SPD wirft CDU-Ministerin Prien Angriff auf demokratische Bildungsarbeit vor
Sepp KraushaarSPD wirft CDU-Ministerin Prien Angriff auf demokratische Bildungsarbeit vor
In Schleswig-Holstein ist ein Streit über geplante Änderungen am Programm "Demokratie leben!" entbrannt. Die dortigen Sozialdemokraten (SPD) werfen Bildungsministerin Karin Prien (CDU) vor, mit ihrer geplanten Reform gegen den Koalitionsvertrag zu verstoßen. Kritiker bemängeln, dass die Neuerungen zivilgesellschaftliche Gruppen treffen sollen, die sich gegen konservative Politik positioniert haben.
Auslöser des Konflikts war Priens Ankündigung, das Programm zu kürzen, das sich der politischen Bildungsarbeit widmet. SPD-Sprecher Felix Döring sagte dem Magazin Focus, die Änderungen zielten offenbar auf Organisationen ab, die sich im Bundestag gegen die Unionsfraktion von CDU und CSU ausgesprochen hätten. Er bezeichnete das Vorgehen der Ministerin als Angriff auf demokratisches Engagement.
Döring kritisierte zudem, dass Prien beteiligte Fachleute pauschal als "links" abtue – ein Vorwurf, den er als ungerecht und respektlos zurückwies. Ihre Arbeit sei über Parteigrenzen hinweg anerkannt und dürfe nicht diskreditiert werden. Die SPD wirft Prien vor, mit der Reform gezielt Gruppen zum Schweigen bringen zu wollen, die Regierungspolitik hinterfragen.

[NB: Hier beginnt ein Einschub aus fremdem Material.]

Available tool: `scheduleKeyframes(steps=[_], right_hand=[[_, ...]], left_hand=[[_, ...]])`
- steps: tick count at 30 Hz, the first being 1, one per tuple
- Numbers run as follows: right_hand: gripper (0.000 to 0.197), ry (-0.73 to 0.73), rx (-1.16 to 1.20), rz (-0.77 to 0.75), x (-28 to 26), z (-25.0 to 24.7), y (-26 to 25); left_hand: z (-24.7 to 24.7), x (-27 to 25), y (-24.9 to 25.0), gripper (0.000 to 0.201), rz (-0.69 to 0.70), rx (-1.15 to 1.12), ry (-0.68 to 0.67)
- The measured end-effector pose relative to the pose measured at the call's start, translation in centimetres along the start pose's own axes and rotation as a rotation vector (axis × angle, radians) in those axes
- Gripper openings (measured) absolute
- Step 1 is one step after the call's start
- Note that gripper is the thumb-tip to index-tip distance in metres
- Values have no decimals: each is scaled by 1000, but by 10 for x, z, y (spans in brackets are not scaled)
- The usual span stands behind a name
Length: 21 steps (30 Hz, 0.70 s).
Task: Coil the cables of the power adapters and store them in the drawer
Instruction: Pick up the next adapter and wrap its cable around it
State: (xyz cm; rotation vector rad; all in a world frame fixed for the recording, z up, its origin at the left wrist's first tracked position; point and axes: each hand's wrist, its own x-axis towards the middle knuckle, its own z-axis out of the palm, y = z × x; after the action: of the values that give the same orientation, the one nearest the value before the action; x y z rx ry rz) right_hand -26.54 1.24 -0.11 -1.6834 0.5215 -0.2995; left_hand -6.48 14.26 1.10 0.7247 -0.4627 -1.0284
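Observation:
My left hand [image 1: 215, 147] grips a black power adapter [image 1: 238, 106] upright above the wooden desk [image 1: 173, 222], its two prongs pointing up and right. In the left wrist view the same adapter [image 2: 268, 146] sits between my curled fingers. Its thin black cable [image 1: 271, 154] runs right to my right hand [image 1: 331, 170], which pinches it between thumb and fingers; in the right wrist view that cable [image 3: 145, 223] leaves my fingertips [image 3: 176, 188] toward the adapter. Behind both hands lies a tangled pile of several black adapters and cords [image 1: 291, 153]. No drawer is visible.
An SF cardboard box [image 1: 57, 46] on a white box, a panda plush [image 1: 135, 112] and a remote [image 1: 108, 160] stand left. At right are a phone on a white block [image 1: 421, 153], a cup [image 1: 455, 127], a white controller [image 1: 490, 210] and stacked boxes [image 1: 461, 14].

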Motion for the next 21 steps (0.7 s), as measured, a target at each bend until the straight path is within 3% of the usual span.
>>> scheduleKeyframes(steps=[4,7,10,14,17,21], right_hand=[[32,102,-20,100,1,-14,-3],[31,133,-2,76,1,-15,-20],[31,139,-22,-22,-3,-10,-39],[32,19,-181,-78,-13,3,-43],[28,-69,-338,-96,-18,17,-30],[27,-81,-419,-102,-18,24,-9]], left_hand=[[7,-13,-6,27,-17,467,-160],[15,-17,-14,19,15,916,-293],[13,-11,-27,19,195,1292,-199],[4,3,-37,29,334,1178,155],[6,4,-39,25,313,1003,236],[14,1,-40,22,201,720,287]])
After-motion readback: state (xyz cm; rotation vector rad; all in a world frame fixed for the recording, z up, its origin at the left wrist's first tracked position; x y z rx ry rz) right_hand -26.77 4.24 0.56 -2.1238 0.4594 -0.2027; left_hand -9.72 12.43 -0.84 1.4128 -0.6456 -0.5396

Laut Döring hätten mögliche Bedenken zur Programmstruktur bereits in den Koalitionsverhandlungen geklärt werden müssen. Er betonte, dass zivilgesellschaftliche Kritik ein normaler Bestandteil der Demokratie sei und weder ignoriert noch diffamiert werden dürfe.
Der Streit offenbart die Spannungen zwischen den Koalitionspartnern über die Förderung politischer Bildung. Die SPD besteht darauf, dass "Demokratie leben!" wie vereinbart unverändert fortgeführt wird. Zu den Vorwürfen hat Priens Ministerium bisher keine detaillierte Stellungnahme abgegeben.